けれども、まさに「今になって振り返ってみれば」、あのときの太宰との出会いが、僕の人生を間違いなく豊かにしてくれたのだ。「豊かにしてくれた」などという、またそれっぽいけど抽象的な言い方しかできないのがもどかしいが、ただ、大げさではなく、もし本を読み続けてこなかったなら、僕は、今の生活、そして人生を送ることは、間違いなくできなかっただろう。もちろん、言葉の悪いほうの意味で。

だから僕も、若者たちに、

「本は素晴らしいよ! 本を読もう!」

と言いたい。ウザいほどに言いまくりたい。というか、あちらこちらで言っている。言いまくっている。

だけれども…

「なんでですか?」

と聞かれれば、

「いや…その…なんだ……あれだよ…人生がその、何だ…」

などと、もごもごしてしまうばかりなのである。いや、もちろんそれなりに"語る言葉"は持っています、持っていますけどね…まぁ、"それなり"でしかないんですよ、結局のところ…。

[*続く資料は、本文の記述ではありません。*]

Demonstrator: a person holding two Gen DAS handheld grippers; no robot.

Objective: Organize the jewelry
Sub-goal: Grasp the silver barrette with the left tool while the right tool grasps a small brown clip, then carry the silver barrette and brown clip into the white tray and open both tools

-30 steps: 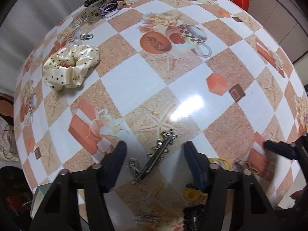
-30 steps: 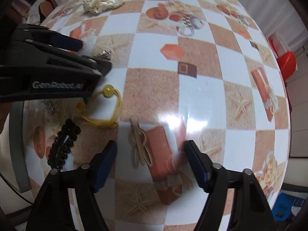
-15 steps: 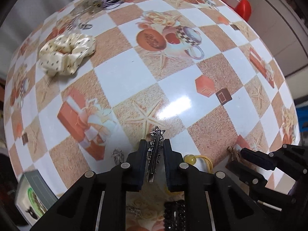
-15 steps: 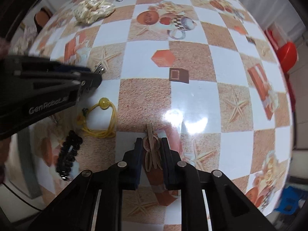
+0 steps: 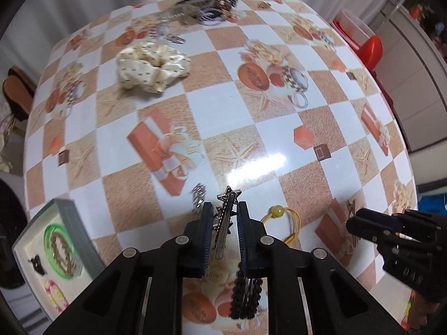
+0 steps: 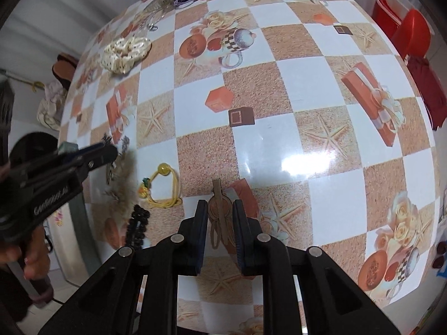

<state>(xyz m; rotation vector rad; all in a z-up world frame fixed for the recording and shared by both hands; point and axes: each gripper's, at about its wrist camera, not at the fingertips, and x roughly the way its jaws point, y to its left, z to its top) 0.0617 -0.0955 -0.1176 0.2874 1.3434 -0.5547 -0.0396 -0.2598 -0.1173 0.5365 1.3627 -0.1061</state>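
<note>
1. Left gripper [image 5: 225, 217] clamped on a slim silver metal hair clip [image 5: 226, 215] topped with small stars; clip upright between the ribbed dark pads, lifted clear of the tablecloth [image 5: 223, 106].
2. Right gripper [image 6: 220, 217] clenched on a flat bronze-brown clip [image 6: 220, 212] with a rounded body and narrow tip, likewise raised off the cloth.
3. Glossy checked oilcloth, white and sandy squares printed with starfish, gift boxes and cups.
4. Near the front edge: a yellow elastic cord loop [image 5: 290, 223] with a round bead, and a bumpy black beaded clip [image 5: 245, 293].
5. Toward the far left: a cream satin scrunchie [image 5: 153, 67] with dark dots; at the far edge, a tangled heap of hair accessories [image 5: 201, 8], blurred, perhaps claws and coils.
6. Left view only: an open box [image 5: 81, 231] at the front-left corner, holding a green ring and small pieces.
7. Right view only: a hand [image 6: 33, 254] gripping the left tool's handle.
</note>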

この仕事(予備校講師)を選んだ理由の一つは、受験という文脈で「読書」の「効能」を胸を張って若者に伝えることができるから、というのが大きい。"受験のための読書"なぞ不純なものかもしれないが、本の素晴らしさを伝える方便として、なにとぞご寛恕いただきたい。

が、やはり本心を言えば、僕とて、受験などという枠組みを取っ払って、読書の良さを伝えたい、本が人生を豊かにしてくれることを、教えてあげたい、という思いはある。ある…のだけれども、結局、

読書の効能とは「今になって振り返ってみれば」というかたちで「事後的」にしか確認できないことにある。言い換えると、事後的であるからこれから人生を始めようとする若者に向かって「読書するとこれこれの得があるから読書したほうがいいよ」と事前的にはいえないということだ。

ということになってしまう。
だからこそ、このエッセイの筆者、鹿島茂の、

読書の効能が事後的である以上、それを事前的に説明することはやめて、「理由は聞かずにとにかく読書しろ」と強制的・制度的に読書に導くこと、これしかないのである。

という言葉が、痛快すぎるほどに痛快なのだ。もう、

それそれそれそれ! それそれそれ!!

と、これを読んでいた電車の中で喝采を叫びそうになるほどに。

強権的?

強権的なら強権的でいい。

"読書の良さ"を知ってもらうためには、もはや"強権的"でも仕方ない…というフェイズを、この社会はすでに迎えてしまっていると思う。